## [Task requirements]
Where a line holds the word "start", copy that line from the data below.

◇ ◇ ◇

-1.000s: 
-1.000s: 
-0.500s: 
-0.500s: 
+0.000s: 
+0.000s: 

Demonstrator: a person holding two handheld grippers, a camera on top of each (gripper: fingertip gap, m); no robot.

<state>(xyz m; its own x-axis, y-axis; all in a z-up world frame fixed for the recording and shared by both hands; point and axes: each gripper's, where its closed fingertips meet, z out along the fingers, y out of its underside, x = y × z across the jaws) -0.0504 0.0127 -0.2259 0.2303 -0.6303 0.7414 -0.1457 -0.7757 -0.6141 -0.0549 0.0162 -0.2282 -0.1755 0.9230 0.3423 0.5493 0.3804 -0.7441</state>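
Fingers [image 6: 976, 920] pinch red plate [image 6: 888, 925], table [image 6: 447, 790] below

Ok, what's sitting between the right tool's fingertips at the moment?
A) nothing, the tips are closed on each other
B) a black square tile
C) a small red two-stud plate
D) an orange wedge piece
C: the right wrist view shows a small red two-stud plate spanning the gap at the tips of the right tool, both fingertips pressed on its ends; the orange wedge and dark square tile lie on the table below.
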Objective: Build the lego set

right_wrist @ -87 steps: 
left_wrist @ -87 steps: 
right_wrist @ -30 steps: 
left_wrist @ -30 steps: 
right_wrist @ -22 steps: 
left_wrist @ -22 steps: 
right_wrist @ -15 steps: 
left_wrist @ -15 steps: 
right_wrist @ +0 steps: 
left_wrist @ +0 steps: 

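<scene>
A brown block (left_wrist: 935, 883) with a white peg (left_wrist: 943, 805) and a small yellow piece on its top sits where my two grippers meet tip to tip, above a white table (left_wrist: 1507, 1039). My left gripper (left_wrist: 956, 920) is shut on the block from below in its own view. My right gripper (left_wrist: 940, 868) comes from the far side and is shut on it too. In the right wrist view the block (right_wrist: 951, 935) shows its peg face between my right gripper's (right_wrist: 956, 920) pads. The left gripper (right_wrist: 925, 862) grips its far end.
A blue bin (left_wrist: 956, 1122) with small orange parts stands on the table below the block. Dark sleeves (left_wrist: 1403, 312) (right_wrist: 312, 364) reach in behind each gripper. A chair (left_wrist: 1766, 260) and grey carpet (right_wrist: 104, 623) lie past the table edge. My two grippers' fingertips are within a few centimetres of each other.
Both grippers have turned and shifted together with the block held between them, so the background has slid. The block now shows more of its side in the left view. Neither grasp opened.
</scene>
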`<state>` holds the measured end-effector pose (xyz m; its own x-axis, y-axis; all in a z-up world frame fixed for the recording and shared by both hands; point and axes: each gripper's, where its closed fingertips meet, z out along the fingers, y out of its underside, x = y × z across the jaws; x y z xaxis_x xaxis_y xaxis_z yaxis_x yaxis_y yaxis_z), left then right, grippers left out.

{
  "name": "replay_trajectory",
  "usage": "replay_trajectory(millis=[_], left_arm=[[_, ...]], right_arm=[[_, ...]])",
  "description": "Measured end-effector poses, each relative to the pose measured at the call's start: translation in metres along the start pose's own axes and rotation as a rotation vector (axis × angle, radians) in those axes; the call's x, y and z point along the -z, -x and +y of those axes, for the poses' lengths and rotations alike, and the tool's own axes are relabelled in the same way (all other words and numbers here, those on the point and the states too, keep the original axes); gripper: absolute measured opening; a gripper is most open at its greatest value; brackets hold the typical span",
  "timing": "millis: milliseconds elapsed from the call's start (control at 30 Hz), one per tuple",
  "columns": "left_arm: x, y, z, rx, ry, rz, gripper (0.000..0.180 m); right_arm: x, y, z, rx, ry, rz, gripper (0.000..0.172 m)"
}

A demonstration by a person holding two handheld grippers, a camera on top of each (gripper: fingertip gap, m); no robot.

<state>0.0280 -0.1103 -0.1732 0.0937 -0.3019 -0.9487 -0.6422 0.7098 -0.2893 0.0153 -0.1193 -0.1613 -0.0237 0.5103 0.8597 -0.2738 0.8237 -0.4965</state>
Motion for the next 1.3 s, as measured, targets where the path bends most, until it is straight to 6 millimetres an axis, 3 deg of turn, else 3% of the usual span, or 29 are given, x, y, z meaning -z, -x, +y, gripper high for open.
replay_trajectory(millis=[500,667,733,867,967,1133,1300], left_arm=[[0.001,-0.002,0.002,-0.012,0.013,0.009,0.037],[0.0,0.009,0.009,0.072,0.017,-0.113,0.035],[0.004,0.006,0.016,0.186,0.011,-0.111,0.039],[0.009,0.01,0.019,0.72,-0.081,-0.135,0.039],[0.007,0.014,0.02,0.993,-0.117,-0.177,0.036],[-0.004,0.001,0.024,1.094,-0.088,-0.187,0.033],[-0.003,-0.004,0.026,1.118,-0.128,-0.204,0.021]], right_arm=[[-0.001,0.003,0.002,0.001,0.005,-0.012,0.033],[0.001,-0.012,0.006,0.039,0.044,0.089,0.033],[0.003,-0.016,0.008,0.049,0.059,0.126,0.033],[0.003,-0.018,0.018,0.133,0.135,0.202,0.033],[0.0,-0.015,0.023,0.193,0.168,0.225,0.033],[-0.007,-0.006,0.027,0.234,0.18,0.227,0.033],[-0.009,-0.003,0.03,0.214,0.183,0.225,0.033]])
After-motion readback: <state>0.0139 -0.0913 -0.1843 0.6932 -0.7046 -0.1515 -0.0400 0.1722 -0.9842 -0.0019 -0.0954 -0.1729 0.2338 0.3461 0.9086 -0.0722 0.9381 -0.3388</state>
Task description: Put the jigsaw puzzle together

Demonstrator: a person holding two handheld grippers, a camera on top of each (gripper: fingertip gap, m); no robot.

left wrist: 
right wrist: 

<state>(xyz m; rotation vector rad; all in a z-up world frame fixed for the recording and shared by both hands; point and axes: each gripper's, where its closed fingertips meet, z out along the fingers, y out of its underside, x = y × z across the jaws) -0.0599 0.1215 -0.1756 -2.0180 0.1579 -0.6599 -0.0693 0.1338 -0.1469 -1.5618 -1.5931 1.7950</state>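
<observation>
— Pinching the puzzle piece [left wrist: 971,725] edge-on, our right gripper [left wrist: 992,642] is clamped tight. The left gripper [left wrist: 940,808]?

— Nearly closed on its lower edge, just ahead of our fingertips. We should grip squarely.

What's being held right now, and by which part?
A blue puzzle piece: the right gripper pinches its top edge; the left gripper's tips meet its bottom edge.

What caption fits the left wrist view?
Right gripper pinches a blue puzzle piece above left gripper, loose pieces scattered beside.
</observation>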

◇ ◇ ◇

## [Written solution]
  "description": "Measured end-effector poses, each relative to the pose measured at the call's start: translation in metres along the start pose's own axes and rotation as a rotation vector (axis × angle, radians) in those axes; the call's x, y and z point along the -z, -x and +y of those axes, for the poses' lengths and rotations alike, and the tool's own axes are relabelled in the same way (all other words and numbers here, those on the point and the states too, keep the original axes); gripper: absolute measured opening; a gripper is most open at its greatest value; brackets hold the typical span",
  "timing": "millis: milliseconds elapsed from the call's start (control at 30 Hz), one per tuple",

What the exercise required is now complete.